WHAT THE TASK ASKS => Copy each line of the listing below where the word "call" turns up.

····················

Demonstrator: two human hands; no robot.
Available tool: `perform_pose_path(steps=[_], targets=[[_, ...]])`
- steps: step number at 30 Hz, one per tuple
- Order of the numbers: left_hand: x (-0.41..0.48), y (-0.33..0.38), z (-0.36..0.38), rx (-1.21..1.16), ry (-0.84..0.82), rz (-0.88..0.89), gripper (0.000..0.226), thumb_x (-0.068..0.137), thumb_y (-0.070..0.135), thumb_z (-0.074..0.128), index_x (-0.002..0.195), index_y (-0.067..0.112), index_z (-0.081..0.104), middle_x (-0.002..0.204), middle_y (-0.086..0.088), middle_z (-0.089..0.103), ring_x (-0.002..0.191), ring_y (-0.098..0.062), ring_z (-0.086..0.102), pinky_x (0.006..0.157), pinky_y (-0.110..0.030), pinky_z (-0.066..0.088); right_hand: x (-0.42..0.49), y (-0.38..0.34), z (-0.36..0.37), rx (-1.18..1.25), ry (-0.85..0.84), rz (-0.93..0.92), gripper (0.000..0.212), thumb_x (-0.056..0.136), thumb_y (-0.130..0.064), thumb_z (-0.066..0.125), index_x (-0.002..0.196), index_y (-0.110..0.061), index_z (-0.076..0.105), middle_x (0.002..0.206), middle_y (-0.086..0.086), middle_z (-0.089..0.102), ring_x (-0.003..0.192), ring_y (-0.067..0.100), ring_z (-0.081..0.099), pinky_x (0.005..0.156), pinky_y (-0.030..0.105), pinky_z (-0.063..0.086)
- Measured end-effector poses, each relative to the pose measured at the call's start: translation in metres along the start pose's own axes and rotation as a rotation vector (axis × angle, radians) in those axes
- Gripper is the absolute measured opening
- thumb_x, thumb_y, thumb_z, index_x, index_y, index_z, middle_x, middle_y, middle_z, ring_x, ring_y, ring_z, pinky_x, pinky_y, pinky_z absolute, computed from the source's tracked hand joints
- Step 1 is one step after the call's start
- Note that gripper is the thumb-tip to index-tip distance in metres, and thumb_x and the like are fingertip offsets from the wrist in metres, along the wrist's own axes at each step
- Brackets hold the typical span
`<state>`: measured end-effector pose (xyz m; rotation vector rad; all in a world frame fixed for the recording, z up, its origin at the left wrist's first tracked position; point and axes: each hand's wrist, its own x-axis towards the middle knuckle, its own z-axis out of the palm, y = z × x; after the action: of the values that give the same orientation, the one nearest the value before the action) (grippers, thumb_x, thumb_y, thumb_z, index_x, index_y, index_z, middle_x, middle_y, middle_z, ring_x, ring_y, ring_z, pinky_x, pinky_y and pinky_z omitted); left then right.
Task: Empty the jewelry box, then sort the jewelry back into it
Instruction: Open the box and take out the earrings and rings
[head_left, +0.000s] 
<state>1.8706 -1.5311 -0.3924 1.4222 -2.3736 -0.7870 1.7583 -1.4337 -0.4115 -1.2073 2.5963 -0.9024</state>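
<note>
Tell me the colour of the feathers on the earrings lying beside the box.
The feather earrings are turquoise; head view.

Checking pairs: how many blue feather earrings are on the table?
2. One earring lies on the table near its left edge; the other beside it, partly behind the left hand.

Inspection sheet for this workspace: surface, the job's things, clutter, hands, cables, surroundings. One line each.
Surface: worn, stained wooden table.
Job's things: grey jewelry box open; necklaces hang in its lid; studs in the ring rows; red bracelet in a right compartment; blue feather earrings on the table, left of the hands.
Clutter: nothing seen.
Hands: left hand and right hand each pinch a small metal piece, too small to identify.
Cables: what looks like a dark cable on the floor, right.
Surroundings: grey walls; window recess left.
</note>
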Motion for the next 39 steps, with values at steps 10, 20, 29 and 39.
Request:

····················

SOLUTION FOR THIS TASK =>
- Measured end-effector poses, each relative to the pose measured at the call's start: translation in metres along the start pose's own axes and rotation as a rotation vector (axis × angle, radians) in those axes
- Step 1 is one step after the call's start

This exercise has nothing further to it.